Concernant la protection de l’enfance, le tribunal judiciaire ne compte toujours qu’un seul juge des enfants, chargé de l’assistance éducative. Or l’activité de ce service est en accroissem­ent constant depuis plusieurs années. Le nombre de mineurs suivis en 2022 était de 625 ; il est passé à 736 fin 2023. Le nombre de décisions prononcées a été de 1123 en 2022 ; il est de 1579 en 2023, soit une augmentati­on de 37%.

Constat accablant de la présidente : « C’est maintenant et depuis déjà plusieurs années qu’un 2e juge des enfants est ici cruellemen­t nécessaire. Disons-le, ne pas répondre à ce besoin criant aujourd’hui nuit à la protection des mineurs résidant dans le Lot… Nous devons être réactifs dans les situations de mineurs en danger. »

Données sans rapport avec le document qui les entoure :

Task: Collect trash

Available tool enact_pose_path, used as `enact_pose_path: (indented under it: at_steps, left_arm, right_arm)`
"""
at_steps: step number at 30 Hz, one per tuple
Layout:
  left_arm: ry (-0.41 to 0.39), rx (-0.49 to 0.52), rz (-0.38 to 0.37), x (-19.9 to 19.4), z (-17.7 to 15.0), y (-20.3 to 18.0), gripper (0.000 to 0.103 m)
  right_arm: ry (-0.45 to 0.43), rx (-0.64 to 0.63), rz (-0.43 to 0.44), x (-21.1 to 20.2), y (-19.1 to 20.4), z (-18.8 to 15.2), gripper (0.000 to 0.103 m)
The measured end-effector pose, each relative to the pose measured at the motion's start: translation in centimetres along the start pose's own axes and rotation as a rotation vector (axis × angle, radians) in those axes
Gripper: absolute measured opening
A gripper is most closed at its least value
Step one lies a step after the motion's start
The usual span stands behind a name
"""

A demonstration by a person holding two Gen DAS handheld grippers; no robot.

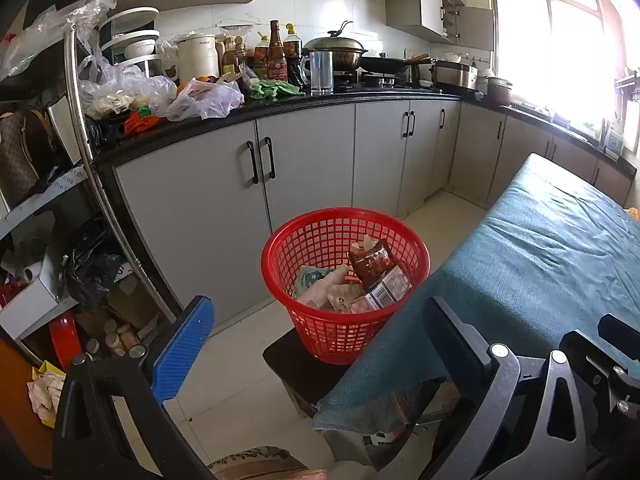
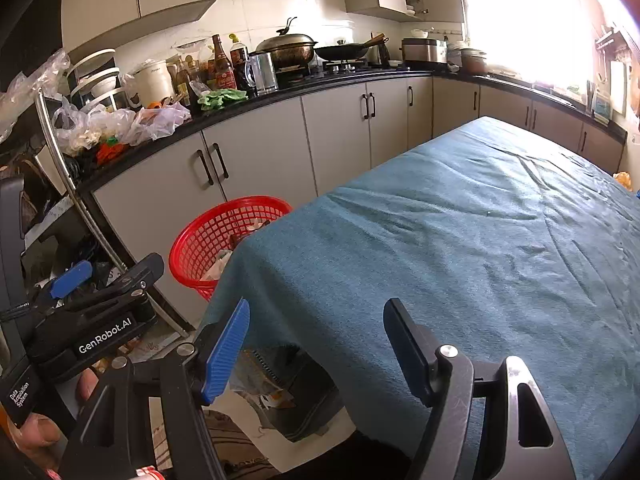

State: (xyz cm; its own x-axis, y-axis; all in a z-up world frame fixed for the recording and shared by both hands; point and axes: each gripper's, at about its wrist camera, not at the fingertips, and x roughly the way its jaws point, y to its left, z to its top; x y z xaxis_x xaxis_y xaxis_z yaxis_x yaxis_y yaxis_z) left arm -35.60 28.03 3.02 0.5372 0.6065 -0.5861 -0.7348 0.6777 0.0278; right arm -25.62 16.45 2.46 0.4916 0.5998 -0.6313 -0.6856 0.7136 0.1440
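A red plastic basket (image 1: 320,320) stands on a dark stool beside the table and holds several wrappers and packets, among them a brown sauce pouch (image 1: 370,264). My left gripper (image 1: 316,344) is open and empty, hovering near the basket's near side. The basket also shows in the right wrist view (image 2: 208,240), partly hidden by the table's teal cloth (image 2: 480,240). My right gripper (image 2: 316,344) is open and empty over the near corner of the table. The left gripper (image 2: 88,296) appears at the left of that view.
A black kitchen counter (image 1: 280,108) with grey cabinets runs along the back, crowded with plastic bags, bottles, a kettle and pots. A cluttered metal shelf (image 1: 80,160) stands at the left. Crumpled paper (image 1: 44,392) lies on the floor at lower left.
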Motion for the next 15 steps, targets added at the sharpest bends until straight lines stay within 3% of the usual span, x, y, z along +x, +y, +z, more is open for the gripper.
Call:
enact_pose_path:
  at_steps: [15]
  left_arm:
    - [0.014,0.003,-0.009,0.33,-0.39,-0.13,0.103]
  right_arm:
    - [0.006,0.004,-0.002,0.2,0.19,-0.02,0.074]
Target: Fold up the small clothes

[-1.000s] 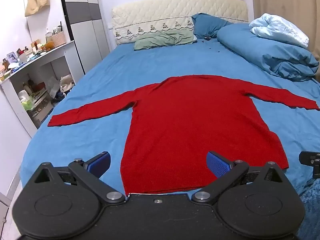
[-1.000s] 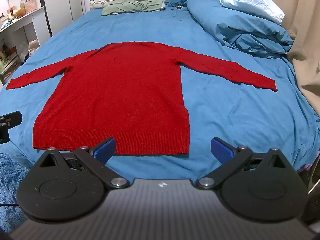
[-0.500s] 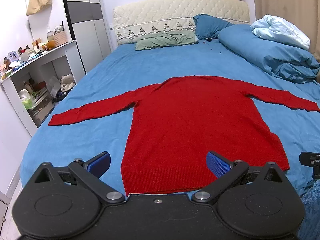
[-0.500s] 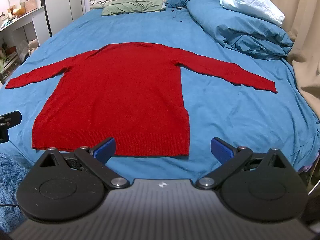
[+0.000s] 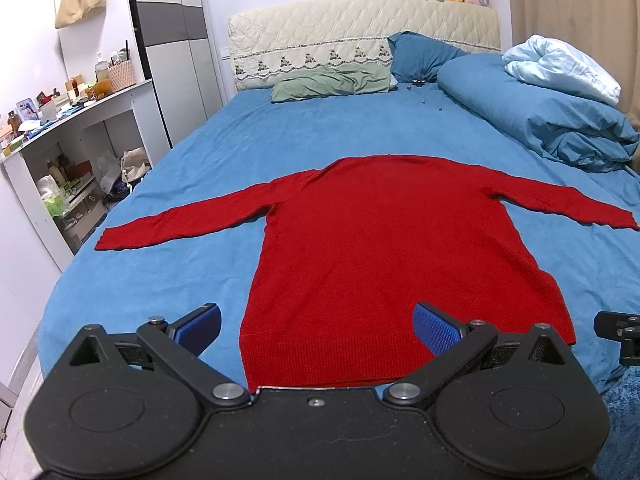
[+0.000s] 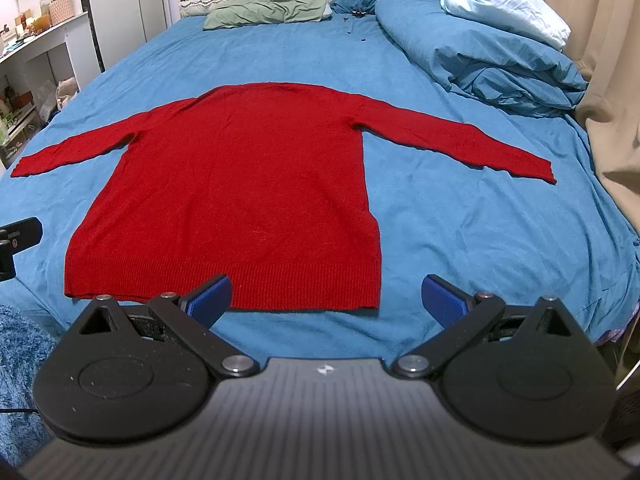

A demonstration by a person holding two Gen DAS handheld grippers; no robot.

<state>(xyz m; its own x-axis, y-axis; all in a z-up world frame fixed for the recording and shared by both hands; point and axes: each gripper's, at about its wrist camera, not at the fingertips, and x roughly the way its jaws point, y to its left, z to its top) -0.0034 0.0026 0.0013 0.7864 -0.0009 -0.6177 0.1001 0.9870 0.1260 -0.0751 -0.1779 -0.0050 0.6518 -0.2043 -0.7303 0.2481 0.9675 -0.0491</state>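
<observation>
Looking at it, the sweater (image 5: 384, 248) lies flat and spread on the bed (image 5: 168, 264), hem nearest, both tongs, left (image 5: 318, 326) and right (image 6: 326, 296), hovering wide apart and empty, so I'd pinch a sleeve cuff low and carry it across without dragging the body.

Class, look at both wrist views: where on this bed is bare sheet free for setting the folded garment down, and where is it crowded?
Bare blue sheet lies between the red sweater collar and the green pillow. More lies under each spread sleeve, beside the body. Crowded: the rolled blue duvet fills the far right side, and pillows line the headboard.
</observation>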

Plus avant dans son propos, Mme De Borggraef a développé sa réflexion sur la place de la justice dans notre société, insistant à plusieurs reprises sur le monde « fragilisé et fragmenté » dans lequel nous évoluons, face à un « avenir incertain ». Et elle affirme, sur le ton d’un serment : « Nous sommes conscients que l’oeuvre de Justice est fondamenta­le et participe au maintien de la paix sociale. À notre place, à la fois modeste et éminente, nous ferons en sorte d’être à la hauteur de l’honneur de représente­r la Justice dans ce territoire. »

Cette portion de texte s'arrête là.